Bir Ortaçağ Lirizmi: Kanove ve Eserleri

Bir Ortaçağ Lirizmi: Kanove ve Eserleri
  • 29
    0
    3
    4
  • Kanove, gerçek adıyla Ali Baran Tuyur, 2017 yılında müziğe başlamış ve şiir ile rap müziği birleşmiştir. Müziğinden edebiyat ve mitolojiye ilgi duyduğunu anlayabileceğimiz Kanove’nin yazılarında, genellikle benzer ögelere rastlamaktayız. Yazılarında, bir melankoli sisinin sardığı ölüm ve yaşam zıtlığını, kişinin hem kendisiyle hem de toplum ile mücadelesini, sorgulamaları ve tüm bunların sonucunda ortaya çıkan bir yalnızlığı görmekteyiz. Sık sık da dinler ve mitler ile karşılaşırız ve bu da zaman zaman bir Orta Çağ tablosuna baktığımızı hissettirirken, zaman zaman da bir mitin içinde hissettirir. Bu yazımda, Kanove’nin iki parçasını bahsettiğim temalar üzerinden analiz etmekteyim.

     

    ">

    Eski Bir Kilisede İntihar Denemeleri

    “Eski Bir Kilisede İntihar Denemeleri” dinleyiciyi karanlık atmosferiyle bir kiliseye davet etmektedir. Melankolinin hâkim olduğu bu parçada bir mücadele ile karşılaşmaktayız. Hıristiyanlığın sembollerinin yer aldığı bu parça, yönetmenliğini Robert Bresson’un yaptığı “Bir Taşra Papazının Güncesi” filminden bir replik ile başlamaktadır.
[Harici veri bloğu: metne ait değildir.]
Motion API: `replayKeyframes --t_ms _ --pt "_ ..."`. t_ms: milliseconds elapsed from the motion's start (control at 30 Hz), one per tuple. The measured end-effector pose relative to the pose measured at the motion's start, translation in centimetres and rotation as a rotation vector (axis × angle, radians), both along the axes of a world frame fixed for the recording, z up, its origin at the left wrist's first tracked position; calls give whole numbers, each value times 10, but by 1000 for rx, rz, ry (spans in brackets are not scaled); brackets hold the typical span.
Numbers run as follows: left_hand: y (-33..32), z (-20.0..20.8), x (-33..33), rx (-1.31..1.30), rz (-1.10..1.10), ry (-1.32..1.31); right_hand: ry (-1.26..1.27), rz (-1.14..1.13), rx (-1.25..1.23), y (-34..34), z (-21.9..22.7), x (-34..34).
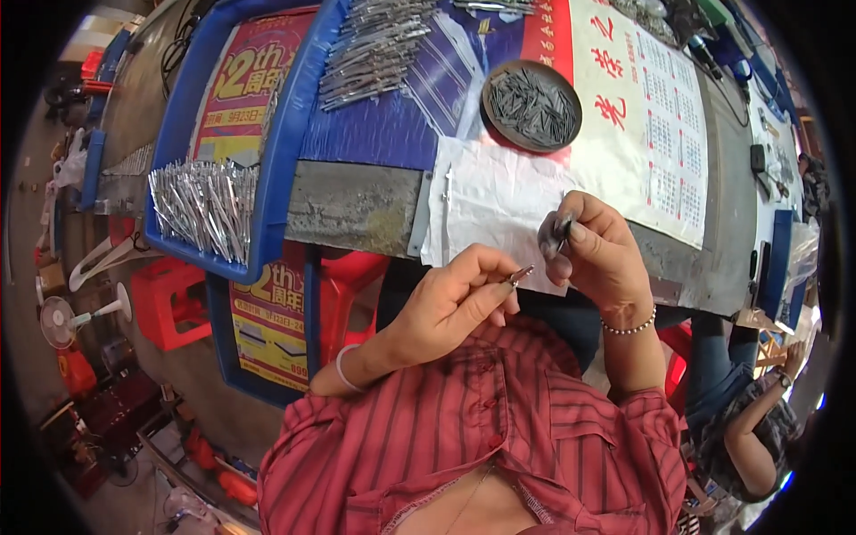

Bu replik Efkaristiya denilen, Hristiyanlıkta İsa’nın çarmıha gerilmeden önceki gece havarileri ile yediği son akşam yemeğinin anıldığı ayinden bir kısımdır. Sonrasında sözler başlar. Parçanın henüz başlangıcında bizi yılanlar ve böcekler karşılamaktadır; “Yataktan kalktım, başımda milyon tane yılan/Hepsi göğse hücum ki/ Aç böceklerin vücudum”Buradaki yılanlar ve aç böceklerin vücuda saldırısı yazarın bir mücadele içinde olduğunu bize göstermektedir. Sonrasında ise “değil miydim ünlü bir zamanın zincirsiz kölesi?” sözleri dikkat çekmektedir. Buradaki ünlü zaman içerisinde bulunduğumuz yüzyılı temsil ederken, bu yaşamın bir kölelik olduğuna dikkat çekilmiştir. Ancak “zincirsiz” olarak tanımlandığından bu köleliğin ruhen ve/veya kendi isteği ile var olduğu düşünülmektedir. Devamında mücadelenin sürdüğünü görmekteyiz; “Takati bitmeyen düşmanla bir zavallının mücadelesi”. Yazarın sürdüğü bu mücadeleyi bir “savaş” olarak adlandırdığını da görebiliriz; “Neden bu savaş?”. Böylece parçada süregelen bir mücadelenin hâkim olduğunu anlayabiliriz. Bu mücadele anlatılırken “Tanrı”, “şeytan”, “kilise”,”ayetler” ve “cehennem”  gibi dini motifler kullanılmıştır. Buradaki “zakkum” da yine aynı amaca hizmet etmektedir. Zakkum ağacı İslam dinine göre, cehennemde olduğuna inanılan ölümcül meyveli ağaçtır. Yani “Ben bir zakkum bağımlısı/ Her gece cehenneme düşerim zehirler için” dediğinde yazar, cehennemdeki öldürücü meyveye bağımlılığını dile getirir. Parçada son olarak ise Letavitsa dikkat çekmektedir. Letavitsa Ukraynalıların mitolojik kanılarına göre, doğaüstü bakışlarıyla erkekleri kendine tutsak eden güzel kadın görünümünde bir şeytandır. Ayrıca çocukları öperek hasta ettiği söylenir. Sonuç olarak, parçanın adındaki “intihar denemeleri” ve sık sık kullandığı “cinayet” kelimesinden anlayabileceğimiz üzere, parça boyunca anlatılan mücadele bir ölüm ve yaşam mücadelesidir. Hayatta kalmak ile ölmek arasındaki mücadelede çırpınan bir karakter resmedilirken, ölüm sonrasının da irdelendiği, sorgulandığı ve bu nedenle de sık sık dini motiflerin kullanıldığı görülmektedir.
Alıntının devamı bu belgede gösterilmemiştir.